First of all, the empty eyes on both Marilla and Matthew make them look like they're dead, and Matthew is, for some reason, given a really long beard that just makes him look like a discount Santa Claus. Out of all of them, Diana, Jane, and Ruby look fine, and I do like that the artist for the 2020 manga actually bothered to give Mr. Phillips a first name (He was never given one in the book or any other adaptation). Also, whose bright idea was it to make poor Gilbert look like another stock, spiky-haired shounen manga protagonist?! I mean, look at him! He looks like a younger version of Taichi from Blue Flag or Kanata from Astra Lost In Space! Josie, who gets little to no pagetime or dialogue in the 2020 manga whatsoever, just looks like a generic shoujo protagonist, while Igarashi at the very least gave her a design that fits her bitchy personality. While Igarashi's art style is guilty of heavily leaning into the 70s shoujo art style, complete with curly hair and large sparkly doe eyes, she at least made everyone look distinct and somewhat realistic, with her designs fitting not only the story, but the time period in which Anne of Green Gables takes place. The 2020 manga also has some continuity issues as well. In the chapter were Anne accidentally dyes her hair green, it gets cut off, but in the very next chapter, which is said to take place a while after that, her hair is immediately back to being long and in braids, which isn't possible. Again, this is something Igarashi realized as well, and had Anne's hair be shoulder length in her take on the chapter.

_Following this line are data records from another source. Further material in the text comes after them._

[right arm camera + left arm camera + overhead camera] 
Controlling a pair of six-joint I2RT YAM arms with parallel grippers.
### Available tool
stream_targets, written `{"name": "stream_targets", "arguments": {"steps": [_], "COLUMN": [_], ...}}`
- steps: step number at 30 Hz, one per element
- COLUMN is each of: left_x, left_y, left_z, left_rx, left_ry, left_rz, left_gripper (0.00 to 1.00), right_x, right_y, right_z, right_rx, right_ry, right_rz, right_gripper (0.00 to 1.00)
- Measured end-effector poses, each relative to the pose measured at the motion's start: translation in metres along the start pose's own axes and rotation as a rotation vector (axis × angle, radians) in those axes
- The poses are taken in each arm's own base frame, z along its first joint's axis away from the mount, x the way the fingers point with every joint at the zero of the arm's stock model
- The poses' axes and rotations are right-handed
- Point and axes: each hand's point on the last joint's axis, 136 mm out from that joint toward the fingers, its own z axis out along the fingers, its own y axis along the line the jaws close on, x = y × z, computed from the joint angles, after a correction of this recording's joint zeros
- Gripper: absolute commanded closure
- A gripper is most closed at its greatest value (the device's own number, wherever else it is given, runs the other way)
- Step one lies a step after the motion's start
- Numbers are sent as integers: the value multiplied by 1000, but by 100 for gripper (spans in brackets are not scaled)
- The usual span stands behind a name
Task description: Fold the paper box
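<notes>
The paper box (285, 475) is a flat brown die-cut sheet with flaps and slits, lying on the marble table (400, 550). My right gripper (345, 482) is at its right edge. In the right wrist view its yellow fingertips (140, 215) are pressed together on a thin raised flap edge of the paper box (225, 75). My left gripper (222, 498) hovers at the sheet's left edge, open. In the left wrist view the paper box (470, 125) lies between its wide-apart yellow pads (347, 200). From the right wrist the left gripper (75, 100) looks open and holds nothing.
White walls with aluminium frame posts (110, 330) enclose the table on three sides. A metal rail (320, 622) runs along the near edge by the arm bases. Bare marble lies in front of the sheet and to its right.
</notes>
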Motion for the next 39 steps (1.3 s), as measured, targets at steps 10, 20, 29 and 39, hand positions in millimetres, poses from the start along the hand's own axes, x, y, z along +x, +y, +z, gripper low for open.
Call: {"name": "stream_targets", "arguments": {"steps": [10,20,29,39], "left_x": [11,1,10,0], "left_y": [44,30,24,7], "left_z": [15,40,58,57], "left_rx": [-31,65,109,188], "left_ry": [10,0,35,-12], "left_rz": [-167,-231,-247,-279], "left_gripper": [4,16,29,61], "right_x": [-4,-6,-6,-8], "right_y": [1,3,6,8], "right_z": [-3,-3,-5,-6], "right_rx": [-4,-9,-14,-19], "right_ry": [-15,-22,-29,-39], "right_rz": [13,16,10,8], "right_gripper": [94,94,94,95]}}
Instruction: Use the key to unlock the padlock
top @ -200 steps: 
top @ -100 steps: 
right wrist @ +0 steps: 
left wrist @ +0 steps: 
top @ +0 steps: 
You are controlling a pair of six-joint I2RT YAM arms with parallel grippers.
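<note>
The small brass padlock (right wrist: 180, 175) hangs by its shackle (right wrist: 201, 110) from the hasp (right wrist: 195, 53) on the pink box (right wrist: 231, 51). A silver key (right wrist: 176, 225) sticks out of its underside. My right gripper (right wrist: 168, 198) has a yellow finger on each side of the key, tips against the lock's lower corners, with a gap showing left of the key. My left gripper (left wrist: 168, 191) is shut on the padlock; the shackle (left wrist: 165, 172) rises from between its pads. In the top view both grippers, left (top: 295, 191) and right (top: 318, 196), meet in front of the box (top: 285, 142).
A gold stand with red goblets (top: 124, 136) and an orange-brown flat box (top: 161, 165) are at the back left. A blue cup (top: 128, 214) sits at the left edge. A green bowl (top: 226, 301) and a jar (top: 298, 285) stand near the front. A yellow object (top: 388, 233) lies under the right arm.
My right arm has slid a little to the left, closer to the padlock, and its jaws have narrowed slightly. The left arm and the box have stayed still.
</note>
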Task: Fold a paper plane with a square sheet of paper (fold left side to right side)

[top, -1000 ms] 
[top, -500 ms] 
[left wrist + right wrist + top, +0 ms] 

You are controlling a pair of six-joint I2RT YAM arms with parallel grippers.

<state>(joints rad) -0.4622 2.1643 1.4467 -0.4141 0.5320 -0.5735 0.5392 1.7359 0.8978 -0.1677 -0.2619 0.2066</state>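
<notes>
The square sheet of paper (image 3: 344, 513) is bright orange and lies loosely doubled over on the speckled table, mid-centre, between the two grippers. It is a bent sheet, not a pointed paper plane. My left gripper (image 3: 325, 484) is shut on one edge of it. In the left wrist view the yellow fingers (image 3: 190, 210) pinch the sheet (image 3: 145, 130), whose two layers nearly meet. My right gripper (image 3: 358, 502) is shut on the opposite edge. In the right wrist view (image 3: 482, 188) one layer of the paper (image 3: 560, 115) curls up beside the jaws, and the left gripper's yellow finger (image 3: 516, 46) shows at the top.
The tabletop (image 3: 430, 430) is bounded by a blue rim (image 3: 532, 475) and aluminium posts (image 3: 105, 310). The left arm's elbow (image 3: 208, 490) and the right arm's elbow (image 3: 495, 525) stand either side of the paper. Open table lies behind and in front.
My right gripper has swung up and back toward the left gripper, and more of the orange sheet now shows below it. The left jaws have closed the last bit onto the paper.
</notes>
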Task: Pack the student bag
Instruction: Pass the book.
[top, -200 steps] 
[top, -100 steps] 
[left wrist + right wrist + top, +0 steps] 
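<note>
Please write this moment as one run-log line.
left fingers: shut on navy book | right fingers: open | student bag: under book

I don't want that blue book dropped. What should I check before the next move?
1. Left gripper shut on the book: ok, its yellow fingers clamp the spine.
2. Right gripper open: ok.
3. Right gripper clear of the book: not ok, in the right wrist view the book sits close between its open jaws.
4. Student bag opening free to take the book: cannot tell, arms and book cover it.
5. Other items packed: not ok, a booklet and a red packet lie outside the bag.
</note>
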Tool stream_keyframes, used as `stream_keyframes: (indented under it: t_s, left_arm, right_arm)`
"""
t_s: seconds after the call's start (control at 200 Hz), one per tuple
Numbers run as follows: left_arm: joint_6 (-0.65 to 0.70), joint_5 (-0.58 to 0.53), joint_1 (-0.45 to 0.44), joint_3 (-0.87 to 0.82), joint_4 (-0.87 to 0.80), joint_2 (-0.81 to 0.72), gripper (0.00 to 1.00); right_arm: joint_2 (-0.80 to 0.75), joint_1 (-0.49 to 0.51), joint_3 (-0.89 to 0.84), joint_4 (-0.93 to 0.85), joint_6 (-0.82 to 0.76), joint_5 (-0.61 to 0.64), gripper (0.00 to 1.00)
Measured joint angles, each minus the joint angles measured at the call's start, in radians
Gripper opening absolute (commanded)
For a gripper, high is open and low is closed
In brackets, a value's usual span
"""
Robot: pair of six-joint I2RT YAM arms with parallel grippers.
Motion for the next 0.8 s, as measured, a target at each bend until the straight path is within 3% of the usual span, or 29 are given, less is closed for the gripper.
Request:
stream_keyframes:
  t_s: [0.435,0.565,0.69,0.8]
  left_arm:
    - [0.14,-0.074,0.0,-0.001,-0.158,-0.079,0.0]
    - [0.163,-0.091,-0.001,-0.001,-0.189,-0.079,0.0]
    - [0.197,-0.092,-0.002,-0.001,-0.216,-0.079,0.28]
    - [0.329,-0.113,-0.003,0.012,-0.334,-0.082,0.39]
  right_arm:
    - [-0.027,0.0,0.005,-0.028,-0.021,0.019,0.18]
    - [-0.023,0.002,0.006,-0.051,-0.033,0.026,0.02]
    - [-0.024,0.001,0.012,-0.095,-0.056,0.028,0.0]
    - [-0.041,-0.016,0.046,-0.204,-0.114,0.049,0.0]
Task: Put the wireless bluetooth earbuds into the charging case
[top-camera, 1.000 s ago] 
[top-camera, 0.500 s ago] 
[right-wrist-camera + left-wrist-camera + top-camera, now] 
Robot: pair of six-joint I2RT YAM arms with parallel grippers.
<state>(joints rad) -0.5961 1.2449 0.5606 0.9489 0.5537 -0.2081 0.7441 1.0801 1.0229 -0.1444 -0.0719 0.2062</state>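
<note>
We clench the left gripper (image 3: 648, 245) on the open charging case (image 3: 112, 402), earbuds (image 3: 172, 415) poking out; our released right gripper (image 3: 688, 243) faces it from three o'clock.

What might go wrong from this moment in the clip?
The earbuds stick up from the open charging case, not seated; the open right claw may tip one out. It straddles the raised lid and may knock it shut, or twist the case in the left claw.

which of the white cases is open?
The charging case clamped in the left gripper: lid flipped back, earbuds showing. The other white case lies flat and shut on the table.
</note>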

I feel kind of bad for criticizing the 2020 manga, though. I always try to be as objective as I can when reviewing anything, and I never go into something wanting to hate it. On its own, the 2020 manga is fairly serviceable for anyone who wants to read a comic-based take on the story without having to read through Montgomery's overly sentimental prose. It's not even a bad adaptation of Anne's story. The characterization is on point, the artist does make use of funny, cartoony facial expressions whenever the situation calls for it, the background art captures the feel of the novel just fine, and you can tell it wanted to do more even with the restrictions it had. But having read the 1997 manga, I just can't help but compare it to that, since that version did everything this version did much better, and in a more streamlined, organic fashion in a way that felt natural. Still, I don't hate it in any way. This is pretty much the only English manga version of Anne that we're going to get, and unless someone decides to bring over Igarashi's Anne manga and translate it into English, we might as well appreciate what this adaptation has to offer, even if it does stumble a lot in the process.

Not one of the better manga adaptations of Montgomery's famous novel, but it tries. It really tries. But for me, Yumiko Igarashi's take on it is better in every way.